Task to carry out ::
Only one stretch of the data below should be repeated: the lines from the line containing "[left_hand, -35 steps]" through the line containing "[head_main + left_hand", inclusive, exactly as they are.

Source information ::
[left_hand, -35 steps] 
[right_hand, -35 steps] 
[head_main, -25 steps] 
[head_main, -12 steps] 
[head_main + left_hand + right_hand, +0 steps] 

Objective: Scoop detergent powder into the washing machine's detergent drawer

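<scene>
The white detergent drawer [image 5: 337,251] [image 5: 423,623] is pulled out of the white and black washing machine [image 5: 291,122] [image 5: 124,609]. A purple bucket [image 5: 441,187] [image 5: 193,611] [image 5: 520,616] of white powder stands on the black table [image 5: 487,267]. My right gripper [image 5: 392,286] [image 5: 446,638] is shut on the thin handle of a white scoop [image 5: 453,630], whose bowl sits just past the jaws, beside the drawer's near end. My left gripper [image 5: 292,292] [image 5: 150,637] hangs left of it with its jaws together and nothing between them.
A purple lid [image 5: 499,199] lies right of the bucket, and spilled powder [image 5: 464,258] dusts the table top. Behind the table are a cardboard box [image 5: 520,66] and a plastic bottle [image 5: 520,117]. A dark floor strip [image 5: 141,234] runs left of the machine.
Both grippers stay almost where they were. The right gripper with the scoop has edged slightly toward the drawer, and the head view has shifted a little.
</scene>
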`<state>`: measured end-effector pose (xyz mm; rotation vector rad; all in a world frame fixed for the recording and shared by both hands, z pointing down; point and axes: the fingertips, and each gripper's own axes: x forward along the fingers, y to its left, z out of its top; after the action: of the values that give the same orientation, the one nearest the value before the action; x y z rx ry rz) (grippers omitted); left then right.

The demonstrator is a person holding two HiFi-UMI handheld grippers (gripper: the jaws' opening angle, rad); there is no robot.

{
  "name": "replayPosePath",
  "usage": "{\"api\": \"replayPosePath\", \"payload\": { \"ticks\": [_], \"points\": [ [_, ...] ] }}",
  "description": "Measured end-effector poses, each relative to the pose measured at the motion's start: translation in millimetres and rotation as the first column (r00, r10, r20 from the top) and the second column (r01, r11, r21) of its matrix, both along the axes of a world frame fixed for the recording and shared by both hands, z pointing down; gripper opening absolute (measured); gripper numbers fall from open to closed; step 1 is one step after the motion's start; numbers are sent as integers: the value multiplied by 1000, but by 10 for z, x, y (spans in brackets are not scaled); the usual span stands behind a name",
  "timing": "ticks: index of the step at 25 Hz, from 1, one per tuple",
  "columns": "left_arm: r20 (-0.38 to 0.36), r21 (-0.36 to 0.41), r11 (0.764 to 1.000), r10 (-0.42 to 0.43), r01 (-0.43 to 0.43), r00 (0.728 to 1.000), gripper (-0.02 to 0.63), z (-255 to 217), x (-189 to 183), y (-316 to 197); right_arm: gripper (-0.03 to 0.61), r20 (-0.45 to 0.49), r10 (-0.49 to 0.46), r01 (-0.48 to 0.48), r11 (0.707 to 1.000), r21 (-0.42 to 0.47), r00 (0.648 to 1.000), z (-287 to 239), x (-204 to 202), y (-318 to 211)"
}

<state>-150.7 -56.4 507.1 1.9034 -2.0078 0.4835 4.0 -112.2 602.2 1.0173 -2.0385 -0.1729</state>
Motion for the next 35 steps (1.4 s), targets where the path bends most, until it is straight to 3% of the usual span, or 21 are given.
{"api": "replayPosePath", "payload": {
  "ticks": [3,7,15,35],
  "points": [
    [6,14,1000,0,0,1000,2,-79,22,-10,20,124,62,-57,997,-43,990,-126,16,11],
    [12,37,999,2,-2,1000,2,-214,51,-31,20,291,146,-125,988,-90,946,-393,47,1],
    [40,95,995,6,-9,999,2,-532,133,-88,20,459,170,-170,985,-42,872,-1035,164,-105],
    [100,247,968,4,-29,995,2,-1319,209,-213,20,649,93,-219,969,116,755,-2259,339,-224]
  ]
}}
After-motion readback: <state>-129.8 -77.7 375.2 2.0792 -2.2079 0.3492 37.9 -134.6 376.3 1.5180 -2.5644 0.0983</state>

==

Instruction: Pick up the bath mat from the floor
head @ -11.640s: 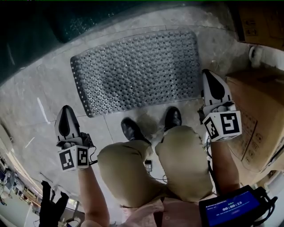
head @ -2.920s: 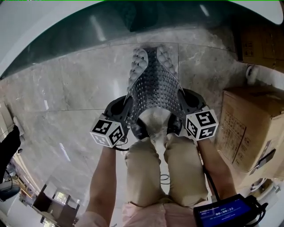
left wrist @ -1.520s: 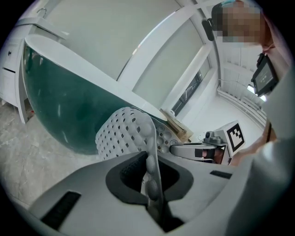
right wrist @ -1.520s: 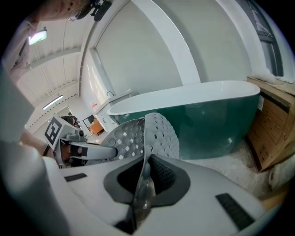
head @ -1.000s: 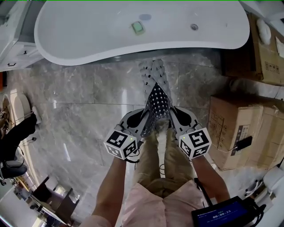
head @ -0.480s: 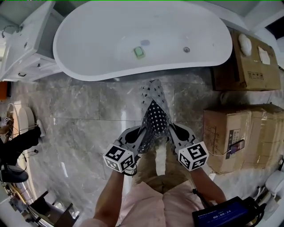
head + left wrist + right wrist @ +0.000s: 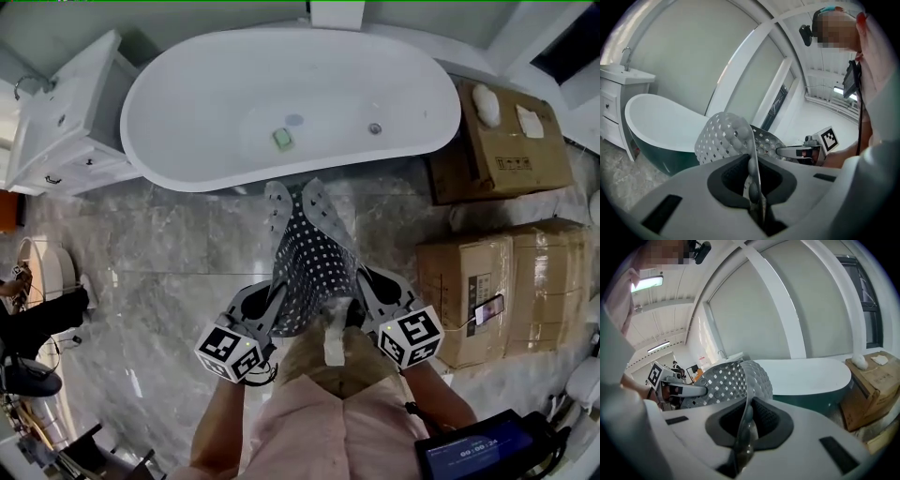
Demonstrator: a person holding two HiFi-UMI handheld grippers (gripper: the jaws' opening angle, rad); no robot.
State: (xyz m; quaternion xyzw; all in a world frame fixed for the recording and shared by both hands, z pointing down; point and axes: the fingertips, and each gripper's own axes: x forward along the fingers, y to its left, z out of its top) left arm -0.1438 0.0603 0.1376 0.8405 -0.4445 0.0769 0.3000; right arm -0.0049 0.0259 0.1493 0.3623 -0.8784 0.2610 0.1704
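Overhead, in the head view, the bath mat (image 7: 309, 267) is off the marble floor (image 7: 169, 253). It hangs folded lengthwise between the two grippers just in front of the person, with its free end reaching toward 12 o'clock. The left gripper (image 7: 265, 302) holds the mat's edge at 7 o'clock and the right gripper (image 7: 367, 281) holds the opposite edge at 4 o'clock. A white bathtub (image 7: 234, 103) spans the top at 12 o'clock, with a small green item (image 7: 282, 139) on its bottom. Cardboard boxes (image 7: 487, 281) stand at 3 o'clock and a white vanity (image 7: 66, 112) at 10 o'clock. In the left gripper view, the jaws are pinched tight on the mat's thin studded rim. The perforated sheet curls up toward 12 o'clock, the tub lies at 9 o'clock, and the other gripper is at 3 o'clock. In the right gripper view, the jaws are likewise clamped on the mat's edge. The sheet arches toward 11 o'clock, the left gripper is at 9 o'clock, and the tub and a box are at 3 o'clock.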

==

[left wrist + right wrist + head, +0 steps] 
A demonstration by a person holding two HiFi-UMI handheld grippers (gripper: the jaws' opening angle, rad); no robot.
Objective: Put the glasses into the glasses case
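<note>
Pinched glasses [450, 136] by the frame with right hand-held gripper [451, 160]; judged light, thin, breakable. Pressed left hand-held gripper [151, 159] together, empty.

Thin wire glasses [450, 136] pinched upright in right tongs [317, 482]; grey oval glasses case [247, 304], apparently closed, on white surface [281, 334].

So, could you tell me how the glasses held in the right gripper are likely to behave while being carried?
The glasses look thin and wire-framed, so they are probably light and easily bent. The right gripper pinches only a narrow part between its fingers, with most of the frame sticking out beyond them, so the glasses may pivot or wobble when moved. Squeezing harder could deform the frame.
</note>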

Exercise answer ::
[left_hand, -35 steps] 
[right_hand, -35 steps] 
[head_main, -25 steps] 
[head_main, -12 steps] 
[head_main + left_hand + right_hand, +0 steps] 

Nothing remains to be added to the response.